WHAT YOU SHOULD DO: Everything in the data except the pictures belongs in your answer, copied exactly.

DATA SEGMENT:
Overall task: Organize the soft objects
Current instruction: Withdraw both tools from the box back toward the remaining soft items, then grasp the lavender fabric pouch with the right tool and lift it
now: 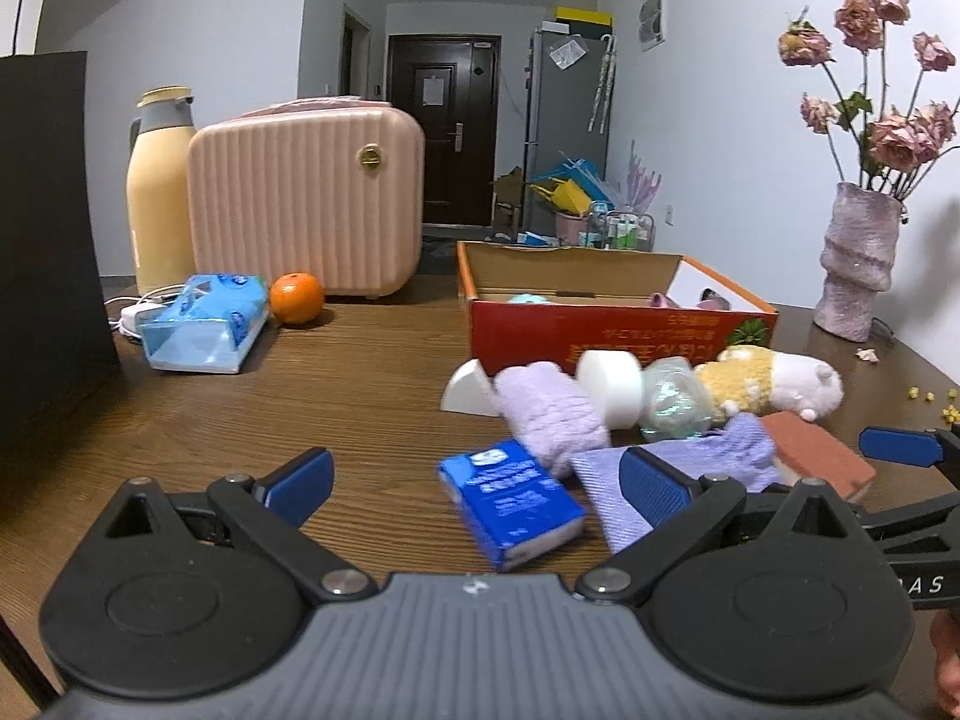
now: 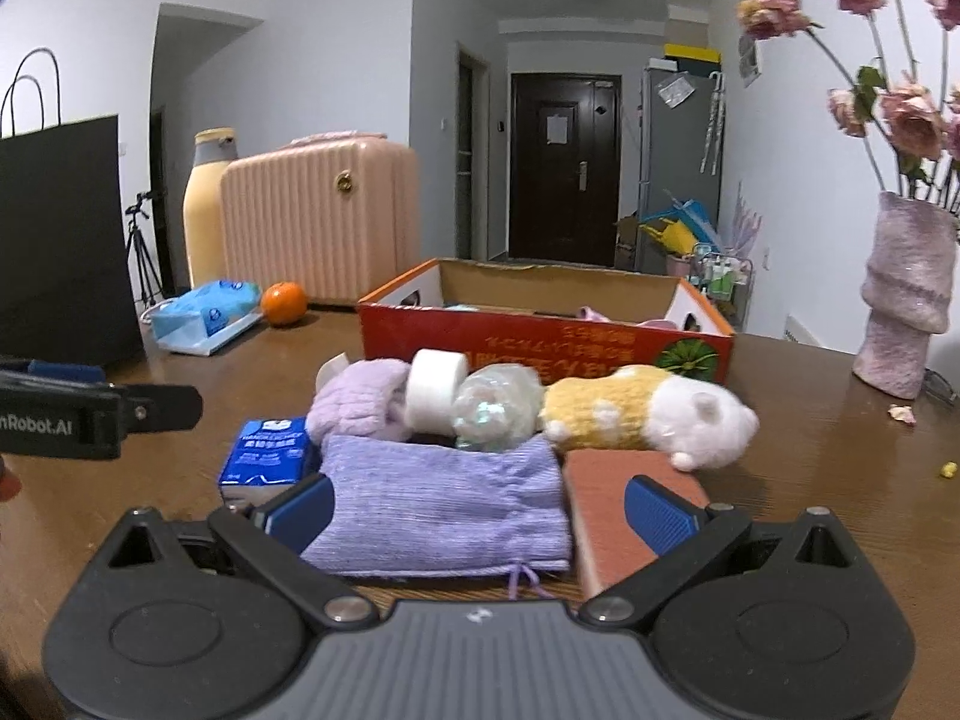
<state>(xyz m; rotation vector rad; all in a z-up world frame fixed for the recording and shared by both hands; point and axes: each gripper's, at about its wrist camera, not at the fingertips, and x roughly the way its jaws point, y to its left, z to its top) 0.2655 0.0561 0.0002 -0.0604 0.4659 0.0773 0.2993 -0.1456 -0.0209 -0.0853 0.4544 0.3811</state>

WORKED SOLUTION:
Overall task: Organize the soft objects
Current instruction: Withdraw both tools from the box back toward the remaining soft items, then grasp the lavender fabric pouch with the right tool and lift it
now: 
now: 
<state>(xyz m; rotation vector rad; all in a z-up world frame fixed for the recording and shared by both hands; point and axes: each gripper's, at about its wrist camera, not at the fingertips, and x roughly the way its jaws point, y to its left, z to its top) 0.2655 0.0561 0.0002 -0.0604 0.4659 0.0773 0.2993 -0.1456 -0.0209 -0.0853 0.4544 0.3811</state>

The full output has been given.